EDIT: You know what? I'm unsubscribing. I can't keep this colossal waste of energy up. Congrats, you're the first person I've blocked in years.

You're being disingenuous and petty, especially because he caught you saying things that were factually wrong.
 
Mouthwash said:
I'm not talking about the victims. A society that doesn't punish murder doesn't work as a society. David Cameron cannot order Britain's armed forces to rid him of his opposition leader, not only because he might not want to do so, but also because he doesn’t believe they would obey such an order.

Well, you could easily make the argument that murder costs society whatever the victims would have produced (not just in an economic sense but also the relationships they would have had with other people and so forth). The only reason not to make the same argument for fetuses, is if you recognize your argument that a fetus has equal moral value to a human is wrong.

But I guess you're not making that argument. Instead you've come up with this rather...strange...notion.

Societies can work perfectly well with lots of killing; you say David Cameron can't just order the army to kill the opposition but as we know there were many societies, most of which lasted considerably longer than parliamentary democracy in England, which were founded on precisely the ability of the ruler to kill anyone who opposed him (or more rarely her).
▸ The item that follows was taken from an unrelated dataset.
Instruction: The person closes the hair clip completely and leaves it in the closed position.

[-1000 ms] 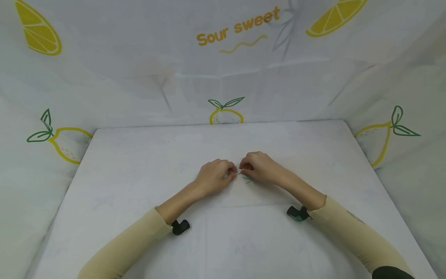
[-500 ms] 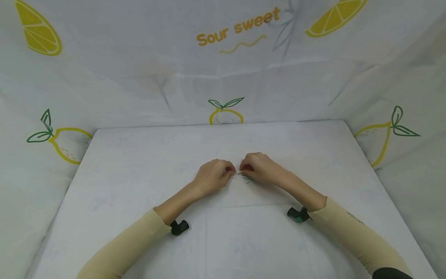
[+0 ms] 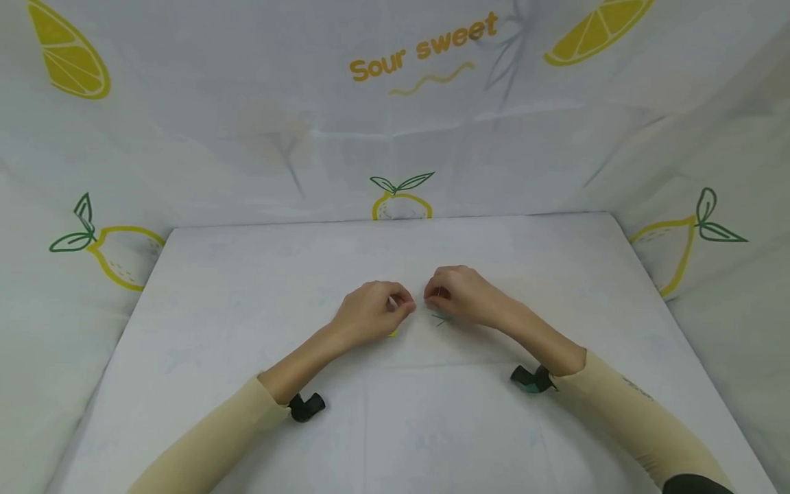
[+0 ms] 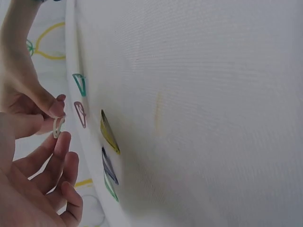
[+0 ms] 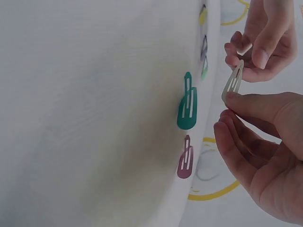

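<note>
Thumb and finger of my right hand pinch a cream snap hair clip by its wide end, its narrow tip pointing towards my left hand. The left fingers are loosely bent beside that tip, with the thumb apart from them in the left wrist view. Below the hands, on the white cloth, lie a teal hair clip and a mauve hair clip. Under the left hand are a yellow hair clip, a dark purple hair clip and a green hair clip.
White cloth covers the table. A lemon-printed curtain rises behind it and along both sides. Black wrist devices stick out from beneath the light sleeves.
Earlier both hands met at the cream hair clip. Now the left hand has drawn back a little to the left and the clip stays in the right hand. The yellow clip shows beside the left hand.
</note>
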`<state>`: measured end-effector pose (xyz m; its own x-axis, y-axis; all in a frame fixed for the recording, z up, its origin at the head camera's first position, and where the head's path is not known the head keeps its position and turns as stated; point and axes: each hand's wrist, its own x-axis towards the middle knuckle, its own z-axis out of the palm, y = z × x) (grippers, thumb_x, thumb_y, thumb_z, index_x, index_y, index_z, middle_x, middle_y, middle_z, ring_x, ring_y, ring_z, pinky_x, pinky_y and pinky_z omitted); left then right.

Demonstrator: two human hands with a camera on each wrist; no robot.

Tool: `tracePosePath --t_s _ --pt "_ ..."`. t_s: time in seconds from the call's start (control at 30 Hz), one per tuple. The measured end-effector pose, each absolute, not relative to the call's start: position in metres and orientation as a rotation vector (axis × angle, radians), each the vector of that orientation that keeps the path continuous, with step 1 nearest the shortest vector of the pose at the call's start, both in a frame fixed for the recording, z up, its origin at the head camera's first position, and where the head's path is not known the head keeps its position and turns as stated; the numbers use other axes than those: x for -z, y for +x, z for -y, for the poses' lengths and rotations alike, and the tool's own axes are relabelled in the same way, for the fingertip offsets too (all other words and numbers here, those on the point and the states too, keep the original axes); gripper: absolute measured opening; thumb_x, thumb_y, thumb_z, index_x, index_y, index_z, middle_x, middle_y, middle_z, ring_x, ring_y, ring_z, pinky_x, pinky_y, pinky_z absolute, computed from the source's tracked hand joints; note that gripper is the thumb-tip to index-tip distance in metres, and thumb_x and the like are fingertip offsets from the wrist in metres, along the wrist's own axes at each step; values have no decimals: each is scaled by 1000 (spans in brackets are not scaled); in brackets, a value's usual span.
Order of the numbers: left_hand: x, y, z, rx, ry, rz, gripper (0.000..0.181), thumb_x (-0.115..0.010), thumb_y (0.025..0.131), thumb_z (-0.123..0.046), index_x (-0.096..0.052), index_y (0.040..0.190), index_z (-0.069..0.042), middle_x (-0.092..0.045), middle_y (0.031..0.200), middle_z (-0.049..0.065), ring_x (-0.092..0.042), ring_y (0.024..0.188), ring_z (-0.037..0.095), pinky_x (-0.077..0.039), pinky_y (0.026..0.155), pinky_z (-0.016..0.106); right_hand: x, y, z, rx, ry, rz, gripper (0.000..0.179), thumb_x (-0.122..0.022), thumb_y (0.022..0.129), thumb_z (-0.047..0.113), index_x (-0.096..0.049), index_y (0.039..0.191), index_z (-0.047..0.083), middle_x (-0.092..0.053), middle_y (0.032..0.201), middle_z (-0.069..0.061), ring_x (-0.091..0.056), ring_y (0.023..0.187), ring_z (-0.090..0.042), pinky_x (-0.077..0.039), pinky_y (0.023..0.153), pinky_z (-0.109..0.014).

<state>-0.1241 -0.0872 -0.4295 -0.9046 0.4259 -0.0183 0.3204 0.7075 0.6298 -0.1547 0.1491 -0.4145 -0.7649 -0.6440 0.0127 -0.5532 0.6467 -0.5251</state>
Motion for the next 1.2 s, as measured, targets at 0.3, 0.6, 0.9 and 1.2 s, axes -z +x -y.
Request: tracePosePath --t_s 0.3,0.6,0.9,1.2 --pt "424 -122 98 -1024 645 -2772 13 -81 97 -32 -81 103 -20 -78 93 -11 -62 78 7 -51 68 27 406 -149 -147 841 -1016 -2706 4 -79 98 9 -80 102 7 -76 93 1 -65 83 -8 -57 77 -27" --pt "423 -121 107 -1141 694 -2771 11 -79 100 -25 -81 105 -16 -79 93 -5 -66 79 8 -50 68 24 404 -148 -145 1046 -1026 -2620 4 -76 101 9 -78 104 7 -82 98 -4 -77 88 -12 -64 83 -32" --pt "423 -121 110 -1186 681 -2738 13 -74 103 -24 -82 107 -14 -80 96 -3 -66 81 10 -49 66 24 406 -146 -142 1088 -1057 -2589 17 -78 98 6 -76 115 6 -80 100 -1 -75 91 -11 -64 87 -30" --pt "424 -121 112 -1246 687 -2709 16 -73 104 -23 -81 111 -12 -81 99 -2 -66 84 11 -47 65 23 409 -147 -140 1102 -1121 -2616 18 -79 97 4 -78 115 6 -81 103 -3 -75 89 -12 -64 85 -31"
There are any number of societies throughout most of history, where practices which all of us would probably condemn as murder were accepted without question and they can't be said to have 'not worked' in any sense that our own societies can't also be said to 'not work.'
So I don't think much of your theory as to why murder is punished.

The point of the racist tangent was just to illustrate your inconsistency. I admit it was petty to call you out on your factual errors when it didn't really relate to the topic.
But you've declared that abortion is morally equivalent to baby-killing. Now you're making excuse after excuse to backpedal from the moral precipice which you seem to realize you reached. There is, there can be, no excuse for murder.
 
I didn't realize tumors had dreams in their final two months of growth.
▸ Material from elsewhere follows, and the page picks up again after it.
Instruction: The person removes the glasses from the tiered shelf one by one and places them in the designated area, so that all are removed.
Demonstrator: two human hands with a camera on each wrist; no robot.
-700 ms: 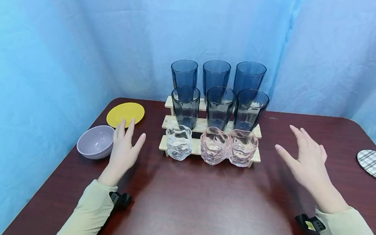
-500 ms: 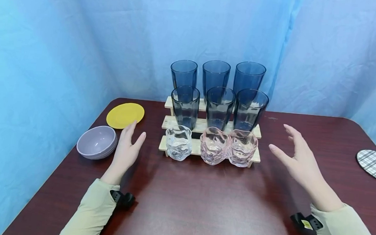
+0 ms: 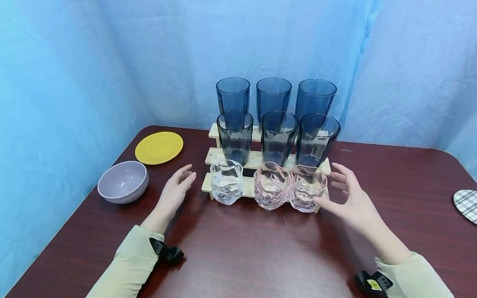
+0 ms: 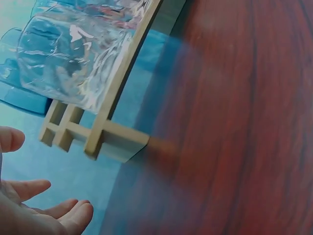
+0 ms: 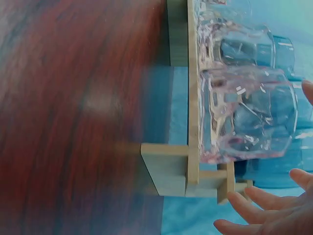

The fact that fetuses will have sentience isn't a feature of what they are now. You're ascribing features to fetuses that they don't have. The fact that they will have them does not make them analogous to babies.

Compare like to like. That's what analogies allow you to do. You're still expressing your bias by giving them attributes they don't have.
 
The fact that fetuses will have sentience isn't a feature of what they are now. You're ascribing features to fetuses that they don't have. The fact that they will have them does not make them analogous to babies.

Compare like to like. That's what analogies allow you to do. You're still expressing your bias by giving them attributes they don't have.
Have you not argued that some fetuses do have sentience?

We need to distinguish between different stages of development. An abortion at five weeks can morally and ethically be distinguished from an abortion at twenty-five weeks. At this time in USA there is no legal distinction.

J
 
Have you not argued that some fetuses do have sentience?

We need to distinguish between different stages of development. An abortion at five weeks can morally and ethically be distinguished from an abortion at twenty-five weeks. At this time in USA there is no legal distinction.

Yes, I argue that late-stage fetuses have sentience. We have enough good data to presume that they do. And enough good data to assume that early stage fetuses do not. It why I object so strongly to putting hurdles that delay an abortion in place.

Not so sure about the distinction being there at 25 weeks, but yeah, I'm in agreement with the gist of what you say (if not the specific timing).

Many other countries got their abortion rights from a different set of Common Law principles than the US, and so the conversations can easily be more sane. Nuance like fetal sentience can be factored into the changes of the laws. Less so when the rights were won using a different argument.